An amendment allowing the state Legislature to set minimum qualifications for PRC candidates was approved by an overwhelming majority late Tuesday.
The other two proposals were decided Wednesday by narrower margins. Under those measures, an independent superintendent position will be created to take on the PRC's duties of regulating insurance companies, and the commission's duties of chartering corporations will be transferred to the secretary of state's office.
Supporters contend the changes will make the commission more efficient and ensure that elected regulators are better prepared for the complex utility and telecommunications issues they must decide.
The five-member panel regulates utilities, insurance companies, transportation companies, and transmission and pipeline companies.
Fred Nathan, executive director of the Santa Fe-based think tank Think New Mexico, which advocated for the amendments, said late Tuesday that the outcome reflected a strong public desire for reform, given that no money was spent on get-out-the-vote efforts or other advertising in support of the measures.
"It's important to understand that PRC commissioners have a very technical job where they have to understand complex legal, accounting and engineering concepts, and it's time that we have both professional and educational requirements for this position," Nathan said.

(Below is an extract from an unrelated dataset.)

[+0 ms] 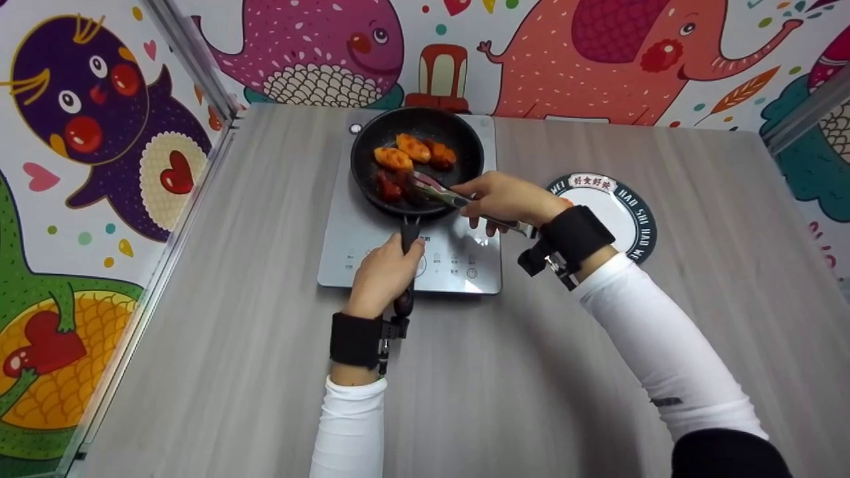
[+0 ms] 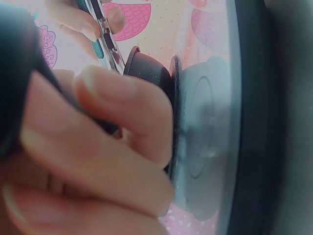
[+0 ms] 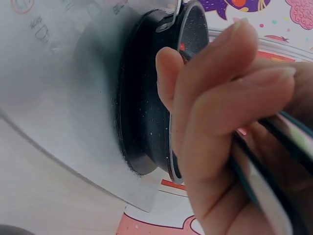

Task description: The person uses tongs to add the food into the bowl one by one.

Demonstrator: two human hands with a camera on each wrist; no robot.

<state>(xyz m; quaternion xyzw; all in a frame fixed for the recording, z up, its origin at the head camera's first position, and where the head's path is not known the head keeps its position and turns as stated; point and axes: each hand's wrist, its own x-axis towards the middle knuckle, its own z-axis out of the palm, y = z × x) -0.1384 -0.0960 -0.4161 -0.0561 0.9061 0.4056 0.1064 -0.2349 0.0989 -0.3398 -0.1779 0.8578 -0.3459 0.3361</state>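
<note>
My left hand (image 1: 385, 275) grips the black handle (image 1: 410, 232) of a frying pan (image 1: 467, 143) standing on an induction cooker (image 1: 345, 245). Several browned, orange-red pieces of food that look like chicken wings (image 1: 393, 159) lie in the pan. My right hand (image 1: 508, 199) holds metal tongs (image 1: 435, 189) over the pan's right rim. The tongs' tips are down at a dark red piece (image 1: 390, 187) in the lower left of the pan. In the right wrist view, fingers curl around the tongs' two arms (image 3: 259, 186); the tips are hidden there.
A round plate (image 1: 601, 206) with a dark lettered rim lies to the right, partly under my right wrist. The wood-grain table (image 1: 265, 332) ends at cartoon-printed walls (image 1: 319, 53) behind and on both sides. Touch controls mark the cooker's front.
</note>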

New Mexico voters on Tuesday also approved more than $140 million in bonds to support libraries, higher education and senior centers. More than four-fifths of the bonds will be earmarked for improvements at colleges and universities around the state.

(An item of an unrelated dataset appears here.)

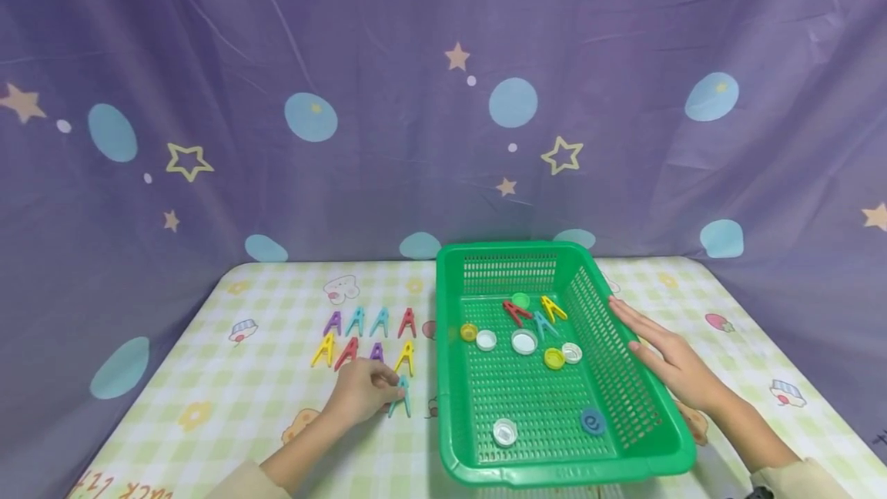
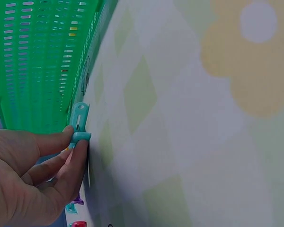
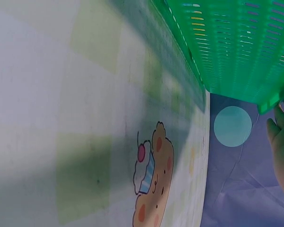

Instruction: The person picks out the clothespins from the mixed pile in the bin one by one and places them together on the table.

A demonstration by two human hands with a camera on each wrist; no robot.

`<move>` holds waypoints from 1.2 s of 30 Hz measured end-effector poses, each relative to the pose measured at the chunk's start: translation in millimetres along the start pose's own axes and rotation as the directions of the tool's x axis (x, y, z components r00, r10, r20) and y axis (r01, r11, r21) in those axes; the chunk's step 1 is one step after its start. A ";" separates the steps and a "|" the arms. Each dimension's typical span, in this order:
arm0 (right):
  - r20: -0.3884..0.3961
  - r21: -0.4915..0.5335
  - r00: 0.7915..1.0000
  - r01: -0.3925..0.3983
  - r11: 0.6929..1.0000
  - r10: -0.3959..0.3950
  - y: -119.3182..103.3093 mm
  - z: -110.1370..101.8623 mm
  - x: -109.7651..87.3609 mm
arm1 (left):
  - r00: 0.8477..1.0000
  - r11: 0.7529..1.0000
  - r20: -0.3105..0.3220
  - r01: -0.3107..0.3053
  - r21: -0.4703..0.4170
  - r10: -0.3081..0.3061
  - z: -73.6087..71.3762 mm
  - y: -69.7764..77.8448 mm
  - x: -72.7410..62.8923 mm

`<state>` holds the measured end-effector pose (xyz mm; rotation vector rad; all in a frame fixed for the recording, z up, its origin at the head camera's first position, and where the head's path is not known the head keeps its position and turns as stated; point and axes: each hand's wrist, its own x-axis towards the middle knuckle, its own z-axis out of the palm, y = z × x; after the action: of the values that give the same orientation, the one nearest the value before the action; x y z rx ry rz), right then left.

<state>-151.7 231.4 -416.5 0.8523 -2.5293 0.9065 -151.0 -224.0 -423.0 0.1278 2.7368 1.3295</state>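
My left hand pinches a teal clothespin between thumb and fingertips, low over the tablecloth and left of the green basket. Just beyond that hand, two rows of clothespins lie on the cloth, among them a purple one, a red one and a yellow one. My right hand rests its extended fingers on the basket's right rim. Inside the basket are a red clothespin, a teal one and a yellow one, with several bottle caps around them.
The caps in the basket include a white one, a yellow one, a clear one and a blue one. A checked tablecloth covers the table. Behind its far edge hangs a purple curtain.
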 end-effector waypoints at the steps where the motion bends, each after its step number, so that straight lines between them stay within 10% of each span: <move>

Officials at the University of New Mexico have said growing enrollment has placed pressure on existing classroom and laboratory space. They pointed to the chemistry department, which hasn't seen a major renovation in four decades.
Other schools that stand to benefit include New Mexico State University, Western New Mexico University, the New Mexico Military Institute and the Southwestern Indian Polytechnic institute.
Voters also approved two other constitutional amendments — one that will increase the membership of the Judicial Standards Commission, which investigates alleged misconduct by judges, and another that will establish the Public Defenders Department as an independent state agency.
As for the Public Regulation Commission, three of its members supported the amendments, including Commissioner Doug Howe, who was appointed to the District 3 seat after former Commissioner Jerome Block Jr. pleaded guilty to felonies, including identity theft and fraudulent use of a state-issued credit card for about $8,000 in improper gasoline purchases when he served on the PRC. Block also pleaded guilty to embezzlement and violating campaign finance laws during his 2008 campaign.
The Block scandal, which came on the heels of two other scandals involving PRC commissioners in recent years, prompted the Legislature to seek the amendments.
The most popular of the amendments was the one aimed at raising the bar for commission candidates. Unofficial results show it was approved by more than 80 percent of voters.
Commissioners are paid $90,000 a year. Currently, a candidate needs only to be 18, a New Mexico resident for at least one year and have no felony convictions.
Think New Mexico has suggested requiring a college degree or several years of professional experience in certain areas, such as law or economics. However, some state lawmakers question whether additional requirements would actually protect the commission from another scandal.